**TASK GOAL**
The whole listing should be retyped word for word, apart from the pictures it holds.

AVAILABLE DATA Block Start

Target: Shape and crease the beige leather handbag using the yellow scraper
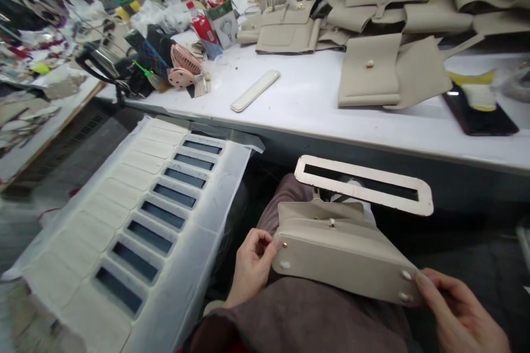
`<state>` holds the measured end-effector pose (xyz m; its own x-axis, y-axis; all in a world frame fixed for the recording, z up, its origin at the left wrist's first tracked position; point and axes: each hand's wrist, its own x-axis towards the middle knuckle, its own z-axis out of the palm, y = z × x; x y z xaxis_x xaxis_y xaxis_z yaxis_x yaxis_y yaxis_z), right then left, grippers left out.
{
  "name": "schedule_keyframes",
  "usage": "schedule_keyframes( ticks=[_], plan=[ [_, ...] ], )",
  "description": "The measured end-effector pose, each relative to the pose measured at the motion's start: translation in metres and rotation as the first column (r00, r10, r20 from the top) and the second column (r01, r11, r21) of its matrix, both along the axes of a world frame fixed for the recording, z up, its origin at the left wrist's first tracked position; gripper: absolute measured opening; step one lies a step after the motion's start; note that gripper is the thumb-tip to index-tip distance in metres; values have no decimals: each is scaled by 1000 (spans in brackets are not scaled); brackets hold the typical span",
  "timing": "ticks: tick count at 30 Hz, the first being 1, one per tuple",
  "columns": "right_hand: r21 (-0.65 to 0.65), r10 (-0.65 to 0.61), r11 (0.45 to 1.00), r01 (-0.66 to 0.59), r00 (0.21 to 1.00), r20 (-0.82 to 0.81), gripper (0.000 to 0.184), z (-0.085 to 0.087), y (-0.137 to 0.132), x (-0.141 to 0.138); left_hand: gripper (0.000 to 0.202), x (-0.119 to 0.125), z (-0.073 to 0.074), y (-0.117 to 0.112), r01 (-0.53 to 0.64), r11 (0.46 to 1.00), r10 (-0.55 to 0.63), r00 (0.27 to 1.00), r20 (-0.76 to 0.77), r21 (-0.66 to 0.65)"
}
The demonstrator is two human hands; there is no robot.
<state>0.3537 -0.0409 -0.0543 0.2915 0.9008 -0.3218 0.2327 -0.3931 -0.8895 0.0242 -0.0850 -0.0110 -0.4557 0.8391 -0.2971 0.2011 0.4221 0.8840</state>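
A beige leather handbag (pixel 343 265) lies tilted on my lap, its long base with rounded ends facing me. Small metal feet show near the base's ends, some under whitish covers. My left hand (pixel 252 262) pinches the left end of the base between thumb and fingers. At the opposite end, my right hand (pixel 459 309) grips the corner, thumb on the base. Just beyond the bag is a pale oblong ring-shaped piece (pixel 425 199) with a long slot; what supports it is hidden.
Left of my lap, a sheet-covered board (pixel 215 198) carries rows of pale oblong pieces, several with slots. The white table (pixel 298 105) ahead holds a flat oblong strip (pixel 255 91), a leather bag part (pixel 368 71), a phone (pixel 480 113), a pink fan (pixel 184 66) and several beige bags (pixel 285 30).
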Motion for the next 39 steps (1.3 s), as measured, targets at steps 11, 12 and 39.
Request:
schedule_keyframes(
  ticks=[11, 12, 39],
  plan=[
    [99, 99, 990, -101, 995, 23, 33, 32, 10, -27, 43, -10, -4, 10, 181, 982, -187, 960, -208, -46],
    [105, 118, 987, -122, 992, 45, 32, 33, 11, -26, 44, -10, -4, 12, 190, 981, -196, 952, -235, -50],
    [74, -105, 992, 103, 994, 19, 25, 52, 17, -42, 38, -15, -4, 31, 285, 958, -265, 900, -346, 8]
  ],
)
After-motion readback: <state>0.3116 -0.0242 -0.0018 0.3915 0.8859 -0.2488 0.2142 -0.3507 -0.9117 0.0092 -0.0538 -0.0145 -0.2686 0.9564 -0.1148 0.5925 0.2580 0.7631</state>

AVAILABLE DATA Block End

**ANSWER TO THIS TASK**
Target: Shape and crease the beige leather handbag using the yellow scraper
`<state>` holds the measured end-effector pose (xyz m; its own x-axis, y-axis; all in a world frame fixed for the recording, z up, its origin at the left wrist's first tracked position; point and axes: each hand's wrist, its own x-axis towards the middle knuckle, its own z-axis out of the palm, y = z × x; x y z xaxis_x xaxis_y xaxis_z yaxis_x yaxis_y yaxis_z), right then left, grippers left out.
{
  "name": "schedule_keyframes",
  "usage": "schedule_keyframes( ticks=[_], plan=[ [_, ...] ], )",
  "description": "The measured end-effector pose, each relative to the pose measured at the motion's start: translation in metres and rotation as the first column (r00, r10, r20 from the top) and the second column (r01, r11, r21) of its matrix, both along the axes of a world frame fixed for the recording, z up, its origin at the left wrist's first tracked position; gripper: absolute measured opening; step one lies a step after the motion's start; note that gripper is the thumb-tip to index-tip distance in metres; values have no decimals: each is scaled by 1000 (spans in brackets are not scaled); brackets hold the typical span",
  "timing": "ticks: tick count at 30 Hz, the first being 1, one per tuple",
  "columns": "right_hand: r21 (-0.65 to 0.65), r10 (-0.65 to 0.61), r11 (0.45 to 1.00), r01 (-0.66 to 0.59), r00 (0.21 to 1.00), r20 (-0.82 to 0.81), gripper (0.000 to 0.184), z (-0.085 to 0.087), y (-0.137 to 0.132), x (-0.141 to 0.138); left_hand: gripper (0.000 to 0.202), x (-0.119 to 0.125), z (-0.073 to 0.074), y (-0.117 to 0.112), r01 (-0.53 to 0.64), r11 (0.46 to 1.00), r10 (-0.55 to 0.63), r00 (0.27 to 1.00), r20 (-0.76 to 0.77), r21 (-0.66 to 0.65)"
}
The demonstrator is two human hands; there is no robot.
<state>0.3537 -0.0409 -0.0543 0.2915 0.9008 -0.3218 0.2327 -0.3931 -0.8895 0.0242 -0.0850 -0.0110 -0.4557 0.8391 -0.2971 0.2011 0.4221 0.8840</state>
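A beige leather handbag (pixel 343 265) lies tilted on my lap, its long base with rounded ends facing me. Small metal feet show near the base's ends, some under whitish covers. My left hand (pixel 252 262) pinches the left end of the base between thumb and fingers. At the opposite end, my right hand (pixel 459 309) grips the corner, thumb on the base. Just beyond the bag is a pale oblong ring-shaped piece (pixel 425 199) with a long slot; what supports it is hidden.
Left of my lap, a sheet-covered board (pixel 215 198) carries rows of pale oblong pieces, several with slots. The white table (pixel 298 105) ahead holds a flat oblong strip (pixel 255 91), a leather bag part (pixel 368 71), a phone (pixel 480 113), a pink fan (pixel 184 66) and several beige bags (pixel 285 30).
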Motion for the next 39 steps (1.3 s), as measured, targets at steps 11, 12 and 39.
Request:
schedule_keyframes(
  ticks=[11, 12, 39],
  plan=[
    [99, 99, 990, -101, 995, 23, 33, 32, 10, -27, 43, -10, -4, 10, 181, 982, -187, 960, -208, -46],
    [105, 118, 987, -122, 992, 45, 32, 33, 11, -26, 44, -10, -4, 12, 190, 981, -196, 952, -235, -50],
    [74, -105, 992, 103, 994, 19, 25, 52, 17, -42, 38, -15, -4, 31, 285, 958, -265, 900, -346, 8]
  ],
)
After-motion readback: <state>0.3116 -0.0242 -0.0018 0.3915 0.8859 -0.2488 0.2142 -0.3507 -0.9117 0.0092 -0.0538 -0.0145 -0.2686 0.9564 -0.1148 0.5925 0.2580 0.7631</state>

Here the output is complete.